- [Assignment]: Please copy out all lines of the entries that contain the word "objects".

- [Data shown]:
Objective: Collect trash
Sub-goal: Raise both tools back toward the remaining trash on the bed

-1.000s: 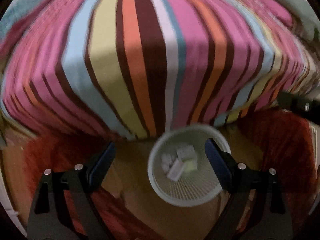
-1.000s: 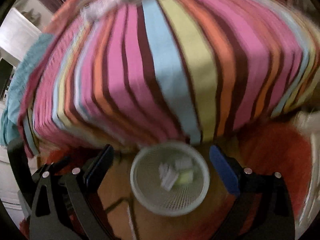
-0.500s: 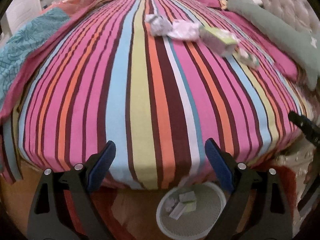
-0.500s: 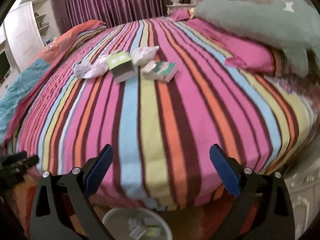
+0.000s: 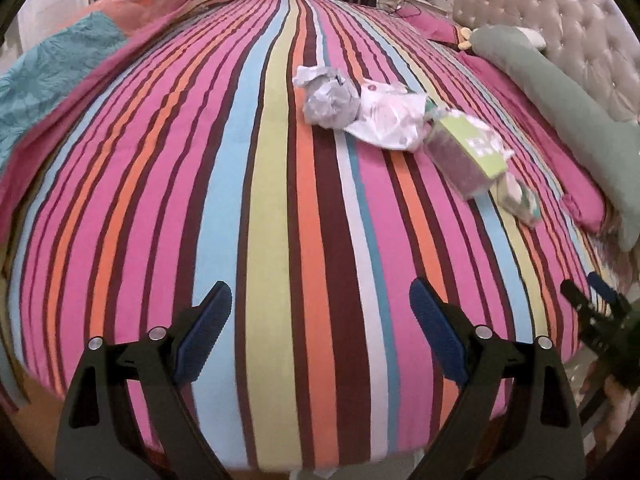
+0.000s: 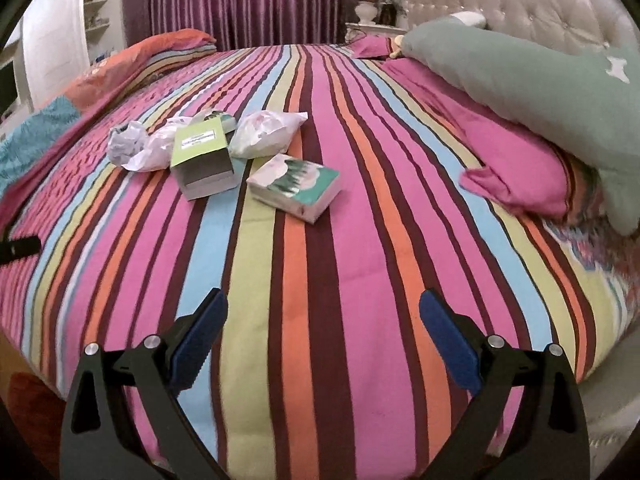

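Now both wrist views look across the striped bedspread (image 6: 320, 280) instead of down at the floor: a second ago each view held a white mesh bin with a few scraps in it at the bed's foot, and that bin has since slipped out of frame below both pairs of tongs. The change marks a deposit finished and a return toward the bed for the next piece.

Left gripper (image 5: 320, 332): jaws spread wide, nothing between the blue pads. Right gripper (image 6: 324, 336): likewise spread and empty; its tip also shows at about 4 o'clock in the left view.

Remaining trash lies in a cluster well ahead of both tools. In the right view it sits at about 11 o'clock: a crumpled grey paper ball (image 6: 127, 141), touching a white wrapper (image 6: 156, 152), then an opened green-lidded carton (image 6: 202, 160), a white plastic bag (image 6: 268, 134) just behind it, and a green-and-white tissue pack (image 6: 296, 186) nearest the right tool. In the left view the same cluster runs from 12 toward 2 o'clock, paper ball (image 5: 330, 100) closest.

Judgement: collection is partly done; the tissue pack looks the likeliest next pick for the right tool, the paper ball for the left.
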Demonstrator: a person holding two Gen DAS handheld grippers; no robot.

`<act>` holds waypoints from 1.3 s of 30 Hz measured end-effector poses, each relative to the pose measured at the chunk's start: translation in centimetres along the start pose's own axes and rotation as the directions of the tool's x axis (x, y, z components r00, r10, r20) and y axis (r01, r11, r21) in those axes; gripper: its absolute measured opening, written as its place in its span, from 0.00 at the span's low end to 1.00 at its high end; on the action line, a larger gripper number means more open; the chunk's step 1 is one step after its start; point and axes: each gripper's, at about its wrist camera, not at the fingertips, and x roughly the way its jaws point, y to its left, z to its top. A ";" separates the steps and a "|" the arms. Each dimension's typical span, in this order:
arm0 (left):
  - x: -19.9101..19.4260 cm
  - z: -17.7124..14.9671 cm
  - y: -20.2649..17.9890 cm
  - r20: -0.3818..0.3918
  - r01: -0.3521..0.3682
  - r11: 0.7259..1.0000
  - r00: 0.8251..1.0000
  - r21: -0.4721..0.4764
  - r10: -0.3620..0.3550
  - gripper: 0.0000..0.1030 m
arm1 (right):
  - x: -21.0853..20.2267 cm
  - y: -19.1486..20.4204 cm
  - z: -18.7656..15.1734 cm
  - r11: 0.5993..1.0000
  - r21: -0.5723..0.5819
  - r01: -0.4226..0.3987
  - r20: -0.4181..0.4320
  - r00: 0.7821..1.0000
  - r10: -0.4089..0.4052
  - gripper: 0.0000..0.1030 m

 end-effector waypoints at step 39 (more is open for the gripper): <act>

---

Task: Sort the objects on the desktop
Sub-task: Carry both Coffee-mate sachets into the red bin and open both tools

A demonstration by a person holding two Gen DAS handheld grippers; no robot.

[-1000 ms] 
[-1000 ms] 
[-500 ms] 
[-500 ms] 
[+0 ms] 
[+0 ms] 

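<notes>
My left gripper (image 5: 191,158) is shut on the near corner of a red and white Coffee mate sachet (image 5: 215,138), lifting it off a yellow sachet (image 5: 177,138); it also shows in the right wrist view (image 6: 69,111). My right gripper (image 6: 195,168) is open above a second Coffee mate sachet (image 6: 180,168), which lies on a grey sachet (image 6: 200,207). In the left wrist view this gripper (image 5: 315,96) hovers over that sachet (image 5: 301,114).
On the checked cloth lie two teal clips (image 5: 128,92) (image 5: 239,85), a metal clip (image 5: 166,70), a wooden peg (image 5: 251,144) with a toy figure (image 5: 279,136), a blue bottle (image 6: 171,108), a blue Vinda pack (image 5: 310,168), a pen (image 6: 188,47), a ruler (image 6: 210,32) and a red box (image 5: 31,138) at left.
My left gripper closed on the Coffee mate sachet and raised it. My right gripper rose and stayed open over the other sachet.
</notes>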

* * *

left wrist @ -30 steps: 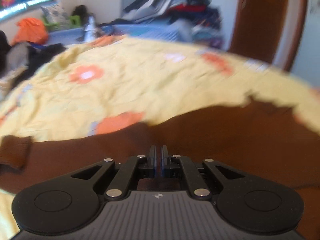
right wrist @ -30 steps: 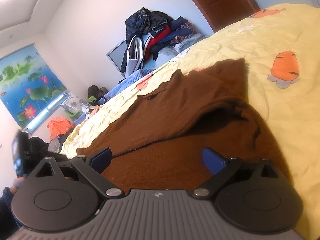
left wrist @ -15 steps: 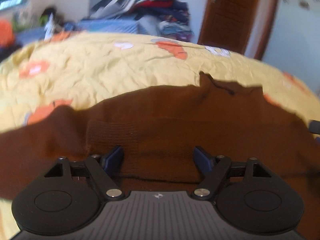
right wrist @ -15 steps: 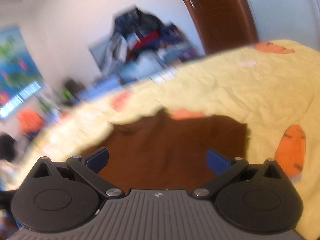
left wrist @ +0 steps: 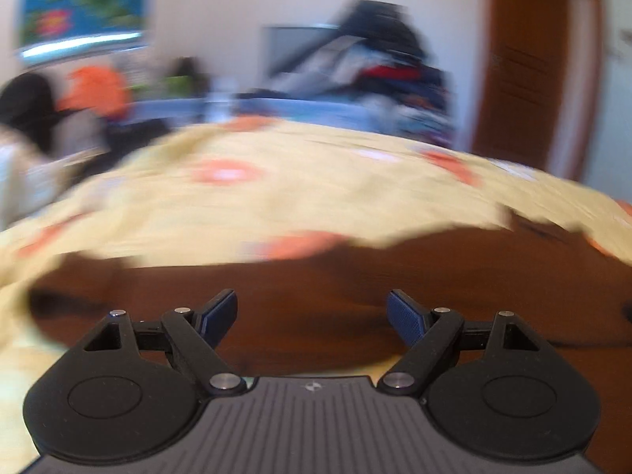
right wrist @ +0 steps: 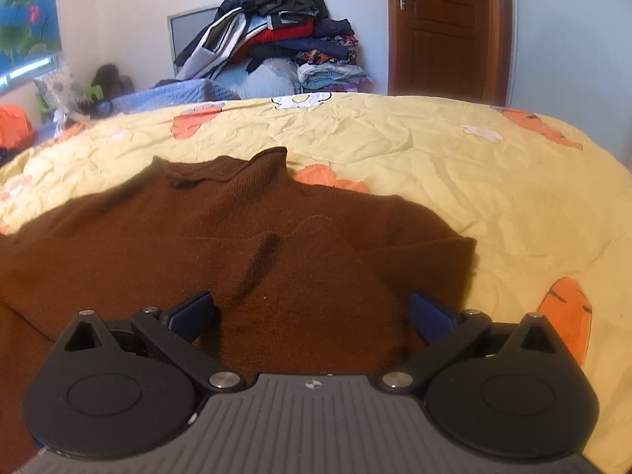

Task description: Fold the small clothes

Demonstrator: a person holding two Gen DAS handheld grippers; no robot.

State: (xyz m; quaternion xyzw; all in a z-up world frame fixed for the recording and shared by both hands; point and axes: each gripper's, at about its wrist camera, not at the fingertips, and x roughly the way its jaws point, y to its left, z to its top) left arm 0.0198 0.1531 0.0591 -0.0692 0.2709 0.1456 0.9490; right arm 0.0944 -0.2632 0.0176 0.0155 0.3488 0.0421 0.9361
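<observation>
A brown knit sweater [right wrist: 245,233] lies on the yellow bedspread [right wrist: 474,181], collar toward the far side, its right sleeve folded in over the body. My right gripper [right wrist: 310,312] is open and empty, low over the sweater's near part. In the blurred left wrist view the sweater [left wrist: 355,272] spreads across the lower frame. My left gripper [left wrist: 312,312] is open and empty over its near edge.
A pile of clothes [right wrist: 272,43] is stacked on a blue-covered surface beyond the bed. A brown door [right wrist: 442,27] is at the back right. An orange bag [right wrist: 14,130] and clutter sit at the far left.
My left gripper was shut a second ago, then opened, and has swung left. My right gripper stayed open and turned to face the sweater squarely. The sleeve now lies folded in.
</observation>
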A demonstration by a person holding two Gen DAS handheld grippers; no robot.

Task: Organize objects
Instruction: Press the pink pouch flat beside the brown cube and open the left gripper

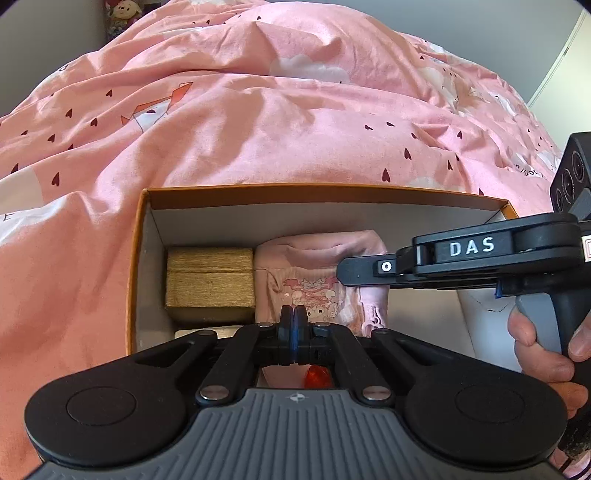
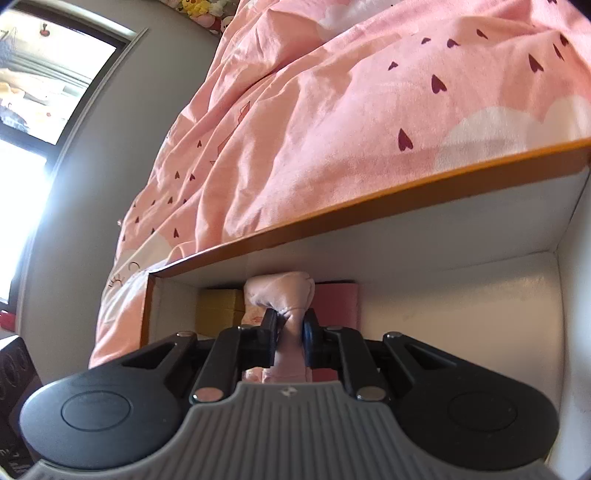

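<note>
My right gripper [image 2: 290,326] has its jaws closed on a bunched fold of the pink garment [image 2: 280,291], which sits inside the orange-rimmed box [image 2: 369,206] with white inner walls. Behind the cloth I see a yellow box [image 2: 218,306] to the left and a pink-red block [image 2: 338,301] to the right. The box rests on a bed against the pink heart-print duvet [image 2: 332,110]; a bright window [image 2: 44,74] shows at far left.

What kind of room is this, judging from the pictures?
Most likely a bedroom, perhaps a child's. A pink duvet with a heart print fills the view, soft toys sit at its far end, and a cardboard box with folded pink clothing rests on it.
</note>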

- [Solution below]:
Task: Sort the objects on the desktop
Task: Organize objects

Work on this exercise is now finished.